- Relator(a)
- Ministro Sebastião Reis Júnior
- Órgão julgador
- Sexta Turma
- Data do julgamento
- 12/09/2017
- Data de publicação
- 22/09/2017
STJ – Acórdão, Rel. Ministro Sebastião Reis Júnior, Sexta Turma, j. 12/09/2017, p. 22/09/2017
HABEAS CORPUS. HOMICÍDIO QUALIFICADO. TRIBUNAL DO JÚRI. EXCESSO DE PRAZO NA PRISÃO. OCORRÊNCIA. PRISÃO MANTIDA NA SENTENÇA DE PRONÚNCIA. FUNDAMENTO QUE NÃO SUBSISTE MAIS. PRESENÇA DE CONSTRANGIMENTO ILEGAL. PEDIDO DE RECONSIDERAÇÃO DA LIMINAR PREJUDICADO. 1. É entendimento consolidado nos tribunais que os prazos indicados na legislação processual penal para a conclusão dos atos processuais não são peremptórios, de modo que eventual demora no término da instrução criminal deve ser aferida se levando em conta as peculiaridades do caso concreto. 2. Eventual complexidade do caso (pluralidade de réus e pedido de desaforamento formulado pela defesa) não justifica a demora de mais de quatro anos, entre a decretação da prisão temporária, lá no início, e uma possível data para a realização do julgamento pelo Tribunal do Júri.

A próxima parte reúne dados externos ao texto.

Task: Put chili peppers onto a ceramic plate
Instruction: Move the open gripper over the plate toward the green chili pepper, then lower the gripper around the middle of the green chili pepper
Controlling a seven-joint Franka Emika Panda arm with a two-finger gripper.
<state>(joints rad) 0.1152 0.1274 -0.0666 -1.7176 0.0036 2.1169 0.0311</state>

O excesso de prazo não pode ser atribuído apenas a defesa. 3. Fica afastado o único fundamento usado pelo Magistrado para manter a prisão do paciente na sentença de pronúncia, qual seja, o fato de ele estar respondendo por outra ação penal, pois, nessa ação penal, ele foi condenado pelo crime previsto no art. 12 da Lei n. 10.826/2003 à pena de 9 meses de detenção, em regime inicial aberto, tendo sido a pena privativa de liberdade, inclusive, substituída. 4. Ordem concedida para revogar a prisão de Remi Pereira dos Santos, mediante expedição de alvará de soltura, devendo o Juízo de Direito estabelecer as condições, salvo se por outro motivo estiver preso, e ressalvada a possibilidade de haver nova decretação de prisão, caso se apresente motivo concreto para tanto. Fica prejudicado o Pedido de Reconsideração n. 366047/2017 às fls. 163/165. (HC n. 404.959/ES, relator Ministro Sebastião Reis Júnior, Sexta Turma, julgado em 12/9/2017, DJe de 22/9/2017.)